* _Task to carry out_
Among the lines of the data below, count those that hold the word "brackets". Answer with the number alone.
═══ Supplied material ═══
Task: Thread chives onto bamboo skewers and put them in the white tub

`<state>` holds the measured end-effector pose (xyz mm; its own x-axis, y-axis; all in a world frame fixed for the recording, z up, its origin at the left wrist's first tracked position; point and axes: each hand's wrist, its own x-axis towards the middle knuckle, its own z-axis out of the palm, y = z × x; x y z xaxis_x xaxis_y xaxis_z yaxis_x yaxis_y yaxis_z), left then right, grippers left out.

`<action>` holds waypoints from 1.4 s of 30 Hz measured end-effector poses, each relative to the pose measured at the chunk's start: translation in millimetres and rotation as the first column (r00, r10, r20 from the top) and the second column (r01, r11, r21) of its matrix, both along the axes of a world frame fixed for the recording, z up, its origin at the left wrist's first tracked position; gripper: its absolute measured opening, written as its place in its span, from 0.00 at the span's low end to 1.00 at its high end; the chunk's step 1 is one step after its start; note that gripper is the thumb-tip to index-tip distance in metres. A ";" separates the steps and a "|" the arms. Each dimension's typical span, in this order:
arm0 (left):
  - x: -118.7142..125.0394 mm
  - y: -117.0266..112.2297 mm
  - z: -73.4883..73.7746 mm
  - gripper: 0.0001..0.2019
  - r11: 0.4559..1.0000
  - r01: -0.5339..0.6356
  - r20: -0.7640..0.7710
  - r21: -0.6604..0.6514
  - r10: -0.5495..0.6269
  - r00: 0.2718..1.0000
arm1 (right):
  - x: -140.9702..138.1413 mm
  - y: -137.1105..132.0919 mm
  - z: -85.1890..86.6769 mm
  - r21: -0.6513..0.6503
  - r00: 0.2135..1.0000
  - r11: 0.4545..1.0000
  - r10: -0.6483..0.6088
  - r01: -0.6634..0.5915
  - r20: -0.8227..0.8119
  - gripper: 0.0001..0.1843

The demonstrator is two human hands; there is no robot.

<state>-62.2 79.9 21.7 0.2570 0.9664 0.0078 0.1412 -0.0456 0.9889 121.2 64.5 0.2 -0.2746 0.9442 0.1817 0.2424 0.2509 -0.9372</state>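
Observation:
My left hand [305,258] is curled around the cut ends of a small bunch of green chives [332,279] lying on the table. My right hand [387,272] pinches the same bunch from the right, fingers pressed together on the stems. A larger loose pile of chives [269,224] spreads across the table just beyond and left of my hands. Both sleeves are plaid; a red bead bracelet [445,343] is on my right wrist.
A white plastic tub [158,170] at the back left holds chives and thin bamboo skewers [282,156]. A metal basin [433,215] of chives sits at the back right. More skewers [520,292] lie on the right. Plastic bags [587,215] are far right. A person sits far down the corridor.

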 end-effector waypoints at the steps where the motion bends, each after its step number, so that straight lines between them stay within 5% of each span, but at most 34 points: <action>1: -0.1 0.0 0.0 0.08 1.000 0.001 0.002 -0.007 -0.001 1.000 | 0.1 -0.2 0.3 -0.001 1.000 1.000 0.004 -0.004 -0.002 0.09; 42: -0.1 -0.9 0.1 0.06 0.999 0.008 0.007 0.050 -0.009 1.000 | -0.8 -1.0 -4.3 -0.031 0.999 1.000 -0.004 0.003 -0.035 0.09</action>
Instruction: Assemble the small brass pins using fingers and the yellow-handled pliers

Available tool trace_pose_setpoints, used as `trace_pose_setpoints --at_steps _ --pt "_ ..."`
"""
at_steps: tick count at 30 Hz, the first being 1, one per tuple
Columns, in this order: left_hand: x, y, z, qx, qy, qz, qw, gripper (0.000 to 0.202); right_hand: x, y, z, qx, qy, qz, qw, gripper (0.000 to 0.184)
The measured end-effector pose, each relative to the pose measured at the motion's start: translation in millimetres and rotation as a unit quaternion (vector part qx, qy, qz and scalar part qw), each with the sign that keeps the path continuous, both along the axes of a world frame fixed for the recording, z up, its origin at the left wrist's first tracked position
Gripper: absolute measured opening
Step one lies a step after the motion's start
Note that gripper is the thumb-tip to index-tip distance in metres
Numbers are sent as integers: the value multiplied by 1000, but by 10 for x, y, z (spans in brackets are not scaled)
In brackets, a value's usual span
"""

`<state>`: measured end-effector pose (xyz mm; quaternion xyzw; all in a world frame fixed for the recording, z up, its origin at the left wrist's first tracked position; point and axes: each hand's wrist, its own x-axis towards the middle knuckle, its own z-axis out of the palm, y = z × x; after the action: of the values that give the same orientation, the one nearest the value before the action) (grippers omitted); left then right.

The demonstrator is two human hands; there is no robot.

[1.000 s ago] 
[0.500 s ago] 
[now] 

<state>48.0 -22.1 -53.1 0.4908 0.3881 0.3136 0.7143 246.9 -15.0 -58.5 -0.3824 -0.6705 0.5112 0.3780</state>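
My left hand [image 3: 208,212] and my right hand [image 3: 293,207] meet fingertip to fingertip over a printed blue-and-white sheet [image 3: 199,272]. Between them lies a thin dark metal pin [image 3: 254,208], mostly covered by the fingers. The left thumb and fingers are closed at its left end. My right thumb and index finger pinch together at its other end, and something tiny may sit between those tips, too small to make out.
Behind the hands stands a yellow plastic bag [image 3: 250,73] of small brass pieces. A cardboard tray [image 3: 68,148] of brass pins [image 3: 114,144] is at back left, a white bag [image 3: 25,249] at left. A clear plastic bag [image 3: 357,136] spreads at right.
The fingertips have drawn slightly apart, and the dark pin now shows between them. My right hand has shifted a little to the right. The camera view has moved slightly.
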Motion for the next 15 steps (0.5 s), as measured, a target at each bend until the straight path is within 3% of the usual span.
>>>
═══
* _Solution to the exercise_
2